Two lines in the listing below mark the span: one contains "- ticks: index" and one contains "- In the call". Reproduce both of them and everything between, exactly.
++++++++++
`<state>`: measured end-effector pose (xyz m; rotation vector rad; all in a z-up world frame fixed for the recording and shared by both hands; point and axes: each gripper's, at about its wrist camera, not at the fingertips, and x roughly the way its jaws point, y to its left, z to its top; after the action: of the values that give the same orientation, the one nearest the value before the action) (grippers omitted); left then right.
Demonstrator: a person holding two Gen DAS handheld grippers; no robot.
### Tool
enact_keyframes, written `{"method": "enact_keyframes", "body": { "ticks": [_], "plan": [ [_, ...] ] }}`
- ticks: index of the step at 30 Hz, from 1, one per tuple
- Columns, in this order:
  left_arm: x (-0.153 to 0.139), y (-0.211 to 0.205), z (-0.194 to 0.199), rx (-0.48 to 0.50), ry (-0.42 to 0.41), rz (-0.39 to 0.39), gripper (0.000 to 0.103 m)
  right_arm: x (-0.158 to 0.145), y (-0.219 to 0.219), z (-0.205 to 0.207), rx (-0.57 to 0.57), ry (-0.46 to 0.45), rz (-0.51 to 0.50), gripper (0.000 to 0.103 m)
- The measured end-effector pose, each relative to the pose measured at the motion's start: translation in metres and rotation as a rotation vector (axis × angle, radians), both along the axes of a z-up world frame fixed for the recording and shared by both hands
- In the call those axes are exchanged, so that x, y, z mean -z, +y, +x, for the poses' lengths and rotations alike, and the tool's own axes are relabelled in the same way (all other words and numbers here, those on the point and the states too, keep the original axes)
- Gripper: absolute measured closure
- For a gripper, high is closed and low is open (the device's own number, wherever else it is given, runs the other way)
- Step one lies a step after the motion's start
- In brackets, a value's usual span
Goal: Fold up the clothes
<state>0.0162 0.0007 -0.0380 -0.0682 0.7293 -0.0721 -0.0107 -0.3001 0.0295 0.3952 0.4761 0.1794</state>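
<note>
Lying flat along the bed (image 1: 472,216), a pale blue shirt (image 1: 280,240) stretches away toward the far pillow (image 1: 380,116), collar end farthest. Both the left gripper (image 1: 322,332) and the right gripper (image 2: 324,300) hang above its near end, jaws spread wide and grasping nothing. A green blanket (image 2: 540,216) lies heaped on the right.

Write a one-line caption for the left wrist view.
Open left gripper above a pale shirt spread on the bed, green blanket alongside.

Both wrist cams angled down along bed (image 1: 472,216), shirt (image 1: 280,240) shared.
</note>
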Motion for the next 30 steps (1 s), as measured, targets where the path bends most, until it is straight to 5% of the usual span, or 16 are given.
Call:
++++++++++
• Solution for this problem
- ticks: index of the step at 30 Hz, from 1, one per tuple
- Columns, in this order:
  left_arm: x (-0.153 to 0.139), y (-0.211 to 0.205), z (-0.194 to 0.199), rx (-0.48 to 0.50), ry (-0.42 to 0.41), rz (-0.39 to 0.39), gripper (0.000 to 0.103 m)
  right_arm: x (-0.158 to 0.145), y (-0.219 to 0.219), z (-0.205 to 0.207), rx (-0.57 to 0.57), ry (-0.46 to 0.45), rz (-0.51 to 0.50), gripper (0.000 to 0.103 m)
- The measured end-effector pose, each relative to the pose measured at the motion's start: translation in metres and rotation as a rotation vector (axis × angle, radians), both along the axes of a z-up world frame fixed for the recording and shared by both hands
- In the call those axes are exchanged, so that x, y, z mean -z, +y, +x, for the poses' lengths and rotations alike, and the tool's own axes are relabelled in the same way (all other words and numbers here, those on the point and the states too, keep the original axes)

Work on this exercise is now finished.